Making Spatial Data Yield Agates
If you have ever experienced randomly finding a beautiful stone laying on the ground, you may be able to understand the allure that entices rockhounds to pursue their endless quest. The determined search often ends with a disappointing and lackluster collection of dull stones gathered as an insurance policy against coming out empty-handed.
Though some might consider these dull, any wave-washed rock has a certain appeal.
On occasion, the odds are reversed. A glimmering reflection might catch the eye of a meditative pacer as lapping waves on a rocky beach set time. Or maybe a walk down the creek in a local park reveals a unique geologic treat hiding amongst otherwise nondescript specimens.

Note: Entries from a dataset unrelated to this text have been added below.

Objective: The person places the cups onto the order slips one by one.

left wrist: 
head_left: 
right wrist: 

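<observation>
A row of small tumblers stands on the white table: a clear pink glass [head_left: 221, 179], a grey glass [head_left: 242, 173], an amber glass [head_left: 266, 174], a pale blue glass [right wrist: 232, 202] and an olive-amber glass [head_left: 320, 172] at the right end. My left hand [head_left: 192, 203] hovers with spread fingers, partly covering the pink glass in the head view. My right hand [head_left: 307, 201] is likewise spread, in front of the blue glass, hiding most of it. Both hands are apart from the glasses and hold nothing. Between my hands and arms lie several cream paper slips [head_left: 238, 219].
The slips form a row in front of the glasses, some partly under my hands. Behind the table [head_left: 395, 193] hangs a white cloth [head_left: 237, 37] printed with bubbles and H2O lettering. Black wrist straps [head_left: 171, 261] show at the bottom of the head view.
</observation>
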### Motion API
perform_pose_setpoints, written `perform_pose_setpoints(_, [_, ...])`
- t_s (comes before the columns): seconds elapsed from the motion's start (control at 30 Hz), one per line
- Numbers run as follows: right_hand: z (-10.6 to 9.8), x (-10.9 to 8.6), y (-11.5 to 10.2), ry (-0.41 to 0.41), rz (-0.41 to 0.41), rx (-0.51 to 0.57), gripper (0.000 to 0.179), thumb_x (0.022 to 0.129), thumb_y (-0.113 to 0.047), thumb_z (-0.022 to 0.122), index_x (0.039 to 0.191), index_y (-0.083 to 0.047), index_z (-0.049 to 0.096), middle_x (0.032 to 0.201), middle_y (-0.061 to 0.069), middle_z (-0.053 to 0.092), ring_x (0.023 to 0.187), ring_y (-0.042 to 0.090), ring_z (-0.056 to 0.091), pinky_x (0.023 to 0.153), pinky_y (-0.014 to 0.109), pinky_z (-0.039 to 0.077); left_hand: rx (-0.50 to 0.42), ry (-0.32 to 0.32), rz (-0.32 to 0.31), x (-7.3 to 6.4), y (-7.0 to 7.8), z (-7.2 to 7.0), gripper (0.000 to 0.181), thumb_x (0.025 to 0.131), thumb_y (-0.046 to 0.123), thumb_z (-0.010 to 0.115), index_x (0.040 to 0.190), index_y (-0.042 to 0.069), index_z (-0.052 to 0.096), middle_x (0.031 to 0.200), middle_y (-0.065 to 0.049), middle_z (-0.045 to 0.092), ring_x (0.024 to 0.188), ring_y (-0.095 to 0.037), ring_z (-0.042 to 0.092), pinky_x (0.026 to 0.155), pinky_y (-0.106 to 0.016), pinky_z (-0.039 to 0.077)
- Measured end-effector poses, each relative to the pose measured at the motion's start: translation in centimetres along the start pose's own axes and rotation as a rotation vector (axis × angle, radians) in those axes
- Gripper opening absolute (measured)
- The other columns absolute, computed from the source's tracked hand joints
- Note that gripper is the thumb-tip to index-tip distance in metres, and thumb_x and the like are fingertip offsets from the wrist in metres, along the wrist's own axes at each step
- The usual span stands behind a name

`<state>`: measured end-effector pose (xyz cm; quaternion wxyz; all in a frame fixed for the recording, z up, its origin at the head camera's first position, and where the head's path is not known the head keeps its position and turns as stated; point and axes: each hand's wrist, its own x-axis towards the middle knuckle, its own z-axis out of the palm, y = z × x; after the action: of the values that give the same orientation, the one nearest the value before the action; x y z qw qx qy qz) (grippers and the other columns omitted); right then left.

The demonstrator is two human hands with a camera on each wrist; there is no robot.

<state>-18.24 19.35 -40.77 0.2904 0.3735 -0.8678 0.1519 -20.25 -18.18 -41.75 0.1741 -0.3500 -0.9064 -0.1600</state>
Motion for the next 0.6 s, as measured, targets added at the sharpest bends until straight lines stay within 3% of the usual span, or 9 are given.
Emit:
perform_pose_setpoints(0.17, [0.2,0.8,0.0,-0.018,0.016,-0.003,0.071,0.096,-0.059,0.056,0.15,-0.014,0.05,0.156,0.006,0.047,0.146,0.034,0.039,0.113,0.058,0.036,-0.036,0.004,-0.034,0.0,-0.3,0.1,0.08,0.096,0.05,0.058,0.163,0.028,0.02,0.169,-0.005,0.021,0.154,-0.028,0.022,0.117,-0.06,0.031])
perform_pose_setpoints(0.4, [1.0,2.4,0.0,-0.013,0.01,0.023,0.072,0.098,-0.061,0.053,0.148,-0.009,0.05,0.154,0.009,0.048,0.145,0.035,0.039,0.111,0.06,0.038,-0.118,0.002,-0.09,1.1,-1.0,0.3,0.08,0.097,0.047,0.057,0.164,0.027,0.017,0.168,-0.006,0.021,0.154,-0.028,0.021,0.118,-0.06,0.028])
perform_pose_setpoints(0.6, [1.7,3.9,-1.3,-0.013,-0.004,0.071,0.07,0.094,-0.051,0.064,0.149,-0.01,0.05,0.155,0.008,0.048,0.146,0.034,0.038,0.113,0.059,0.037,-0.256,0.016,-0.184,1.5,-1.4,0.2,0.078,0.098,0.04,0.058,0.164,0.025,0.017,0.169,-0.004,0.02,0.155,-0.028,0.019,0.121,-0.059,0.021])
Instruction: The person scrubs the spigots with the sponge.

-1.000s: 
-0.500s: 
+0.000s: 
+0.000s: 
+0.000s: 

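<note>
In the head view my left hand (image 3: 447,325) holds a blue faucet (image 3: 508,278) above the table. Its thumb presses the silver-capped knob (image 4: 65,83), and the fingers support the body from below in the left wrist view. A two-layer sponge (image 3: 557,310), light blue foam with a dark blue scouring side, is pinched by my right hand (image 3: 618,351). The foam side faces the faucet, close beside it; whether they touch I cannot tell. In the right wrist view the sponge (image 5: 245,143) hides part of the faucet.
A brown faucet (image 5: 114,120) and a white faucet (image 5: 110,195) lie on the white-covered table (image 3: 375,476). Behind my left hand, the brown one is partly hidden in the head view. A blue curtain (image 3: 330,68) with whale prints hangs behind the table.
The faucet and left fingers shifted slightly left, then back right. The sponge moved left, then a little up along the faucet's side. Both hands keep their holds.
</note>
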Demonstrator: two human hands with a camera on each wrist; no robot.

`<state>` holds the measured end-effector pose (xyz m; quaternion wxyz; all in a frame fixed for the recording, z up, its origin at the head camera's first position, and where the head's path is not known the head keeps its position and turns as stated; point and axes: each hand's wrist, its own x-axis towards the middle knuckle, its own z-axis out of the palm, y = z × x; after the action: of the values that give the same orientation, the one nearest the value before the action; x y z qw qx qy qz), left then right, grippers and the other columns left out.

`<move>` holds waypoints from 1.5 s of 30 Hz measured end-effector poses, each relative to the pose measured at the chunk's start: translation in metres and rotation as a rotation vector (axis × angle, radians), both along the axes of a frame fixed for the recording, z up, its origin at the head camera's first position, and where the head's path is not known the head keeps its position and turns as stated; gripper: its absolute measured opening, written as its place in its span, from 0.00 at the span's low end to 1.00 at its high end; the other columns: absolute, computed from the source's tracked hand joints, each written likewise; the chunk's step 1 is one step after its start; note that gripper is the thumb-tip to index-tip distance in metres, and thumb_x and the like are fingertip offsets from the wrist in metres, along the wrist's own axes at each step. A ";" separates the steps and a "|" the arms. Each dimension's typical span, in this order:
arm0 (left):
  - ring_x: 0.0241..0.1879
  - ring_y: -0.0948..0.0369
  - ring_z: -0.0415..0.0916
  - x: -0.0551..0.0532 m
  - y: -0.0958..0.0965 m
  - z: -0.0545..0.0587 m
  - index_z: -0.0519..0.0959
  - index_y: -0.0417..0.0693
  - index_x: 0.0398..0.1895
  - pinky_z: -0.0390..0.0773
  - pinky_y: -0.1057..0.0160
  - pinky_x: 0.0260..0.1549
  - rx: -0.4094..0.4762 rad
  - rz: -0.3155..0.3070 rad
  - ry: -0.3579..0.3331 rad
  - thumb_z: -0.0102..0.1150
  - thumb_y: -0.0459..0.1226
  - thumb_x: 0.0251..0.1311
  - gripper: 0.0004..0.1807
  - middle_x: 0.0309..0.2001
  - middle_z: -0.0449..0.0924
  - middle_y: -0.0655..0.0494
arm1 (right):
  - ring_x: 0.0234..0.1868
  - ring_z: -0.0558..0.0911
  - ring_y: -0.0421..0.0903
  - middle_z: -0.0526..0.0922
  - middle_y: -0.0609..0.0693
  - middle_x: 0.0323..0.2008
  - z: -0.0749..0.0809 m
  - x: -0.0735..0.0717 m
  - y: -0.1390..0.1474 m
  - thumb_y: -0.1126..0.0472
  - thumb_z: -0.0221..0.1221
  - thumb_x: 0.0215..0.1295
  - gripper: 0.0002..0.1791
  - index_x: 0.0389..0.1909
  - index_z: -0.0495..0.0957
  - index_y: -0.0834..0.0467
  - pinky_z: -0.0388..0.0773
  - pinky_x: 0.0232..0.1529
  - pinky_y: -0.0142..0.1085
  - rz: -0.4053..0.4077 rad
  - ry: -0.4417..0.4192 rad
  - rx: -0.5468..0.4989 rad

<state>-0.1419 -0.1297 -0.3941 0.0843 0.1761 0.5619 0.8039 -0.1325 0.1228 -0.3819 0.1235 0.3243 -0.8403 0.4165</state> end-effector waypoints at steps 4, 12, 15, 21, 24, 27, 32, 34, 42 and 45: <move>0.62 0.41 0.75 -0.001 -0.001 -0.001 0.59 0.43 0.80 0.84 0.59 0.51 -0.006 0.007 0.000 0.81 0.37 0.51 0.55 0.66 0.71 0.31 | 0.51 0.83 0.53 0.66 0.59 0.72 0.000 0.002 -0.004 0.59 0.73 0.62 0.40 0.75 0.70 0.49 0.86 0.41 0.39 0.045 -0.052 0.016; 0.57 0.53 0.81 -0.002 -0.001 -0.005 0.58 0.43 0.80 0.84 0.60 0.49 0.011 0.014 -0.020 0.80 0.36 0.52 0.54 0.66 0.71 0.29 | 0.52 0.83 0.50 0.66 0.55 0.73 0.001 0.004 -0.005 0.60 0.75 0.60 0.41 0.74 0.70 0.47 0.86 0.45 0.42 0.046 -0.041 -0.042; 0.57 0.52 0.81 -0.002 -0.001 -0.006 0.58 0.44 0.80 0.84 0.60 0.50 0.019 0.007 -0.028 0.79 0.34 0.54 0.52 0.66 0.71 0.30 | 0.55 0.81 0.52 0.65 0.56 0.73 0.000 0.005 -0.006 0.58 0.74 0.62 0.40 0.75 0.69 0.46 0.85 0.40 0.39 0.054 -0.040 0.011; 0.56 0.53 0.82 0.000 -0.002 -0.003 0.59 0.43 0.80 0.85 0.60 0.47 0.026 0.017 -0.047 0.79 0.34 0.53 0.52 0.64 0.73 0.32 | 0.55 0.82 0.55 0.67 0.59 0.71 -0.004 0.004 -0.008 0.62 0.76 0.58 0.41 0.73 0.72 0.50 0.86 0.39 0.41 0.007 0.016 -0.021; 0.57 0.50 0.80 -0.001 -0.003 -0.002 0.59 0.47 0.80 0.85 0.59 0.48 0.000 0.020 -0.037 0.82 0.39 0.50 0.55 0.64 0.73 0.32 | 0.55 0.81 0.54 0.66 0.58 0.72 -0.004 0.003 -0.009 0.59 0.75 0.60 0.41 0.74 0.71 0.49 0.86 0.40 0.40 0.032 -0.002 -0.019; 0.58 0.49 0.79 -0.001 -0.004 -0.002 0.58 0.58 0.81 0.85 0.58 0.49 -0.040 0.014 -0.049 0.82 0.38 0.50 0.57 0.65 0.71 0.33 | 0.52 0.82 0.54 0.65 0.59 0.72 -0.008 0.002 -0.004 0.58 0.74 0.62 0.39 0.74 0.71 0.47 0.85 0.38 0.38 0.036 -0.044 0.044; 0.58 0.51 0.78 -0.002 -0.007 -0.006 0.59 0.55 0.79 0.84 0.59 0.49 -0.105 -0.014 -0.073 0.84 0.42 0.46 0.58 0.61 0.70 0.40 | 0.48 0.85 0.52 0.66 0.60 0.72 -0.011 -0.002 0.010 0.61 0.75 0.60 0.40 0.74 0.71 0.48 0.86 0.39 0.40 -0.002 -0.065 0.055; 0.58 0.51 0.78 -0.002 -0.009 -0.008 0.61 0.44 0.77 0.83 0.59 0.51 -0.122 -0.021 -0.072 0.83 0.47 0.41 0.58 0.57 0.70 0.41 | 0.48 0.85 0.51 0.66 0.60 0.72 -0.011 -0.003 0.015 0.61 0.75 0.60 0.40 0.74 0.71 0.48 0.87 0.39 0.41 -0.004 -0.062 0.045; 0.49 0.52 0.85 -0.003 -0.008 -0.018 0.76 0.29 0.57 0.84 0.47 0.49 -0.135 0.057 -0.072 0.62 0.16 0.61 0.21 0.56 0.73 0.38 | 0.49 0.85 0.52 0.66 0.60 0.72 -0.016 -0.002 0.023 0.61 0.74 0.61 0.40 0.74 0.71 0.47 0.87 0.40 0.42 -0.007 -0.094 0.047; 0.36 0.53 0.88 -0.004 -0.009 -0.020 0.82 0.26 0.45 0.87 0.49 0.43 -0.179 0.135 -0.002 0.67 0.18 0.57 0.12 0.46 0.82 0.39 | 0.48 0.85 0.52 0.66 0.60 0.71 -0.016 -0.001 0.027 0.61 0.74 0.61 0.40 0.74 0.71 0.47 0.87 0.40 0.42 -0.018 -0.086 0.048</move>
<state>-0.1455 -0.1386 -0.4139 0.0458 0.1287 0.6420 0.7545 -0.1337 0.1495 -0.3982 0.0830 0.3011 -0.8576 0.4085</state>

These chance occurrences are enough to fuel the continued efforts of a dedicated 'hounder', as the only point of certainty is this: You will never find them unless you look.
While this principle applies broadly, in this instance we are revisiting a special type of gemstone that I have discussed previously: Lake Superior Agates. In this article we learned how and where they form, admired their stunning beauty, and established a rough idea of their spatial distribution based on the extents of the last glaciation(s). In this article, we will examine how spatial data can be used to identify the best areas to hunt for these incredible stones!
Even when the target rock is not found, the places where you search are often a treat in themselves.
Care To Join?
The software and the data referenced in this article are freely available and can be installed on practically any device. If you want to follow along and try doing this yourself, download the incredible open-source program QGIS HERE. A fresh new version (3.0) was recently released, so now is a great time to learn the wonders of GIS! Personally, I am still using an older version of QGIS (2.6) to maintain compatibility with some plugins that I require.
Source under CC-BY-SA - The latest version of QGIS is powerful, intuitive, and elegant!
Digging Up Data
There is a wealth of geologic spatial data to consider that might help with finding agates. An initial thought was to look at bedrock geology and identify the distribution of the basalt flows where the agates originate. This will work in areas where bedrock is exposed at the surface, but most of the bedrock in the Upper Midwest is buried by more than 100 feet of glacial material (See Figure 1 in the Deposit Thickness section below). In addition, the bedrock would still need to be mined to expose agates. For now we will focus on unconsolidated material that the glaciers churned up and left behind.
Surficial GeologyGeologic material that has yet to be consolidated into rock (lithified) is known as 'surficial' geology. It is sometimes referred to as 'Quaternary' geology in reference to the most recent period of geologic time. Multiple glaciations left material throughout upper North America during the Quaternary.
Source by sumanamul15 under CC0 - Continental glaciers act as a massive bulldozer, stirring up rock and grinding it into clay.
Unconsolidated material is generally differentiated by the grain size and sorting of the sediment, an attribute related to the depositional environment. We'll have to understand the geologic terms used to describe surficial geology in order to best prioritize the data for finding agates. These terms and names can vary greatly between data sets and authors, making the task of deciphering the meaning and correlating units a challenging geospatial puzzle...Settle in - this post will be fairly comprehensive!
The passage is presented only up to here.